Real-Time Poll Questions Help Students Engage with Issues
10/26/2017
By Ed Brennen
A lot of students were on their phones texting during the 2017 David Lustick Climate Change Teach-In at Cumnock Hall.
Which is exactly what organizers wanted.
This year’s teach-in, “Building Communities for Climate Action,” added an interactive element where audience members could vote in periodic polls on climate projections.
For instance, Boston’s Commissioner of the Environment Carl Spector told students that the city hit 90 degrees or higher an average of 11 times each year in the 1990s. He asked students to guess how many such days there would be in the 2070s.
As students texted one of six choices, a real-time bar graph of their votes fluctuated on a screen behind Spector.
“The answer is 25 to 90 days,” said Spector, who explained that the wide projection range is due, in part, to the uncertainty of future greenhouse gas emissions. “It’s affected by how we, as a global community, are going to behave.”
Sophomore exercise physiology major Connie Couture was among the more than 300 students who attended the teach-in. The South Hadley native said the interactive element helped bring the information to life.
“It was good to get everyone involved,” said Couture, who was particularly struck by a poll question on the projected sea level rise in Boston in the next 80 years (spoiler alert: it’s between 2.5 and 7.5 feet).
“That was really shocking and scary,” Couture said.
Now in its eighth year, the Climate Change Teach-In is named in memory of Assoc. Prof. David Lustick, who died of cancer in 2016. Lustick was a founding member of the university’s Climate Change Initiative, which co-sponsors the event with the Office of Sustainability.
“I know David would be looking down on us today, doing the work that he felt so passionate about, and be so proud,” Chancellor Jacquie Moloney told the audience before thanking CCI Director Juliette Rooney-Varga and her team for their work.
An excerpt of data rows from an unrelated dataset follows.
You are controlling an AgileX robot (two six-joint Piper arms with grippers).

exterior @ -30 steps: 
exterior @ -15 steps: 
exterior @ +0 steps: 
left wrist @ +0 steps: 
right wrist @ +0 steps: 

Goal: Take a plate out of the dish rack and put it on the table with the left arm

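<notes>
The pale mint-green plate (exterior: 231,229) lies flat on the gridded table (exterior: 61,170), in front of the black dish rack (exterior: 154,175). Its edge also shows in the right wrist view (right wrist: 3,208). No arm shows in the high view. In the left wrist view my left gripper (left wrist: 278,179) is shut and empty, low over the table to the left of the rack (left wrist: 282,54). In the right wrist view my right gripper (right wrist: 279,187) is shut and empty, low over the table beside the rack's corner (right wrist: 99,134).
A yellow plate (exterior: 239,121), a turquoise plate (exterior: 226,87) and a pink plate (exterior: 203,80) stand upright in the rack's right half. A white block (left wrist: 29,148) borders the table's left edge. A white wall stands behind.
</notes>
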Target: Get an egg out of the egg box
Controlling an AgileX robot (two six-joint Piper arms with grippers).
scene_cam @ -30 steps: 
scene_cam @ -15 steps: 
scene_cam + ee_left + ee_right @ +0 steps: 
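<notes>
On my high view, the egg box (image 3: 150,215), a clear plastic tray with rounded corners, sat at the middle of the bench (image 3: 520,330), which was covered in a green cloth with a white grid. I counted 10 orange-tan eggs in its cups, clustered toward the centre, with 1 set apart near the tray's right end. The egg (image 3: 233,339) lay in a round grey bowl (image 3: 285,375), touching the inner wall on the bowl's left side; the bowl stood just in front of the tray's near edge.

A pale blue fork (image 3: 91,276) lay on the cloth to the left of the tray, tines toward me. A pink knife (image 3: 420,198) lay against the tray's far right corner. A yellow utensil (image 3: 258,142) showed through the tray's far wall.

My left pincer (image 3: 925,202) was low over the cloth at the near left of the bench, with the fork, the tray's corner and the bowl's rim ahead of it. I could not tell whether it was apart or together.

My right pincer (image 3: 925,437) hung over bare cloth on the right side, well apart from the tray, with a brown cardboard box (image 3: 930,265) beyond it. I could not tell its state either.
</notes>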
“We have some of the most cutting-edge leaders in the world here on our campus directing our sustainability efforts,” Moloney said. “The work we are doing in sustainability education is making us a poster child to say that, yes, we can have an impact. And events like the Climate Change Teach-In are integral to that impact.”
Joining Spector as a keynote speaker was Vanessa Rule, co-founder of Mothers Out Front, a national organization that seeks to “mobilize the power of mothers” to ensure that politicians and decision-makers represent the interests of children when it comes to climate policy. Rule has worked at the grassroots level for more than a decade pushing for the transition from fossil fuels to renewable energy.
“I think the speakers gave everyone a much better understanding of how citizens can work at the citywide and local level to keep moving America forward on climate change,” said junior biology major Sean Cloran, president of the Climate Change Coalition, one of several student groups that had information tables set up inside the Cumnock auditorium during the event.
Students also used their phones to take part in a simplified version of the World Climate Simulation, a role-playing exercise that teaches participants the complex dynamics of United Nations climate change negotiations. Rooney-Varga, who helped develop the simulation, divided the students into three groups (developed countries, rapidly developing countries and slowly developing countries) and had them vote on policies that would affect greenhouse gas emissions and global temperature change.
“It’s a privilege for us to have the opportunity to meet with so many students and talk in this way,” said Rooney-Varga, who thanked CCI Communications Coordinator Phyllis Procter for making the event a success.
Emma Hargraves, a senior English major and student liaison to the Office of Sustainability, agreed that it’s important for students of all majors to stay educated on climate change issues.
“I thought it was excellent,” she said. “It’s awesome that we’re a university that’s really taking the lead on climate change.”